Later, as they shared a last angry kiss before sunrise, she remembered what love felt like, just for a moment. She was so tempted to rest her head on his shoulder, just for a moment. But she knew that if she did, she’d never make it home in time to get Dawn ready for school. She might never go home at all. So she pushed Spike, hard, and ran.
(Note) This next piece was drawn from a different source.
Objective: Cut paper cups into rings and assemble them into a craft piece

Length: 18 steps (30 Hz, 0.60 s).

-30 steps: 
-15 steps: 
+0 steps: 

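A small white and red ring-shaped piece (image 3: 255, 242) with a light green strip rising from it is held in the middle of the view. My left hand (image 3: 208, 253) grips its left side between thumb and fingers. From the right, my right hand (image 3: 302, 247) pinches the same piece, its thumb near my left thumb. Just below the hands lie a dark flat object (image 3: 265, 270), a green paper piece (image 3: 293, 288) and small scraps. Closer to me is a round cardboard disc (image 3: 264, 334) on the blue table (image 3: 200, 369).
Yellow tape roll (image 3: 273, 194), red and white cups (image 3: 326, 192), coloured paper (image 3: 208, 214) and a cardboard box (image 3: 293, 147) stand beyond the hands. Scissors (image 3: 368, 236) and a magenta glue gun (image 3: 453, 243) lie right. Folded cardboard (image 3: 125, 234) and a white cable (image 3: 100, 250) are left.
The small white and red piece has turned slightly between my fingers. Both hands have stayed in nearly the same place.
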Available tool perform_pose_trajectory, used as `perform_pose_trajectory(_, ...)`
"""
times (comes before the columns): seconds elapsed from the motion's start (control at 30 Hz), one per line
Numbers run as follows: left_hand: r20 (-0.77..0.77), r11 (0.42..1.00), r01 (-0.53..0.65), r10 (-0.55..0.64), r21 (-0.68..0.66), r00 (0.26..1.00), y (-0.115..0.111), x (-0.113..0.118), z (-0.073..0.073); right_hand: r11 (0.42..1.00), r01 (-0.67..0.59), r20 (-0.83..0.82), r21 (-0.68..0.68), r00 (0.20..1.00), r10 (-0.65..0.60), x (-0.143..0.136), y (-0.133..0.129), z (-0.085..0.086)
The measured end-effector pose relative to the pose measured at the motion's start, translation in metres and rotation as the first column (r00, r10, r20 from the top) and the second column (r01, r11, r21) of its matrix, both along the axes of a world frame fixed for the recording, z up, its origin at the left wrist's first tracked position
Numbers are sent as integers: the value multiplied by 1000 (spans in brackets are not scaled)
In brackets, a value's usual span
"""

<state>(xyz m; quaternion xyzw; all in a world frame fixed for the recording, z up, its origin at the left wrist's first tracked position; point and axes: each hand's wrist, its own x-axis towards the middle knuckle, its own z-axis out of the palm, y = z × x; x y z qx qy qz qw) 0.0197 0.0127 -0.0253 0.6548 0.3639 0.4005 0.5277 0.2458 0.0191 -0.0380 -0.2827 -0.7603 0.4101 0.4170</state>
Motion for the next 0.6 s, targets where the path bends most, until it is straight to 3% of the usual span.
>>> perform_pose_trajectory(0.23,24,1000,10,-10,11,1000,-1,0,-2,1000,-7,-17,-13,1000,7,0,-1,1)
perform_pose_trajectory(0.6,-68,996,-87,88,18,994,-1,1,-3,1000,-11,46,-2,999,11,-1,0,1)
She heard him sigh — almost heard him shaking his head and rolling his eyes — as she ran away from him.

As she walked through her front door, she felt something soft and cool in her jacket pocket. She pulled it out and looked. A flower, one of the Peruvian lilies from her mother’s bouquet. It should have been crushed in her pocket, but it was nearly intact.

Before she went upstairs to wake Dawn, she put it in a glass of water by the kitchen sink.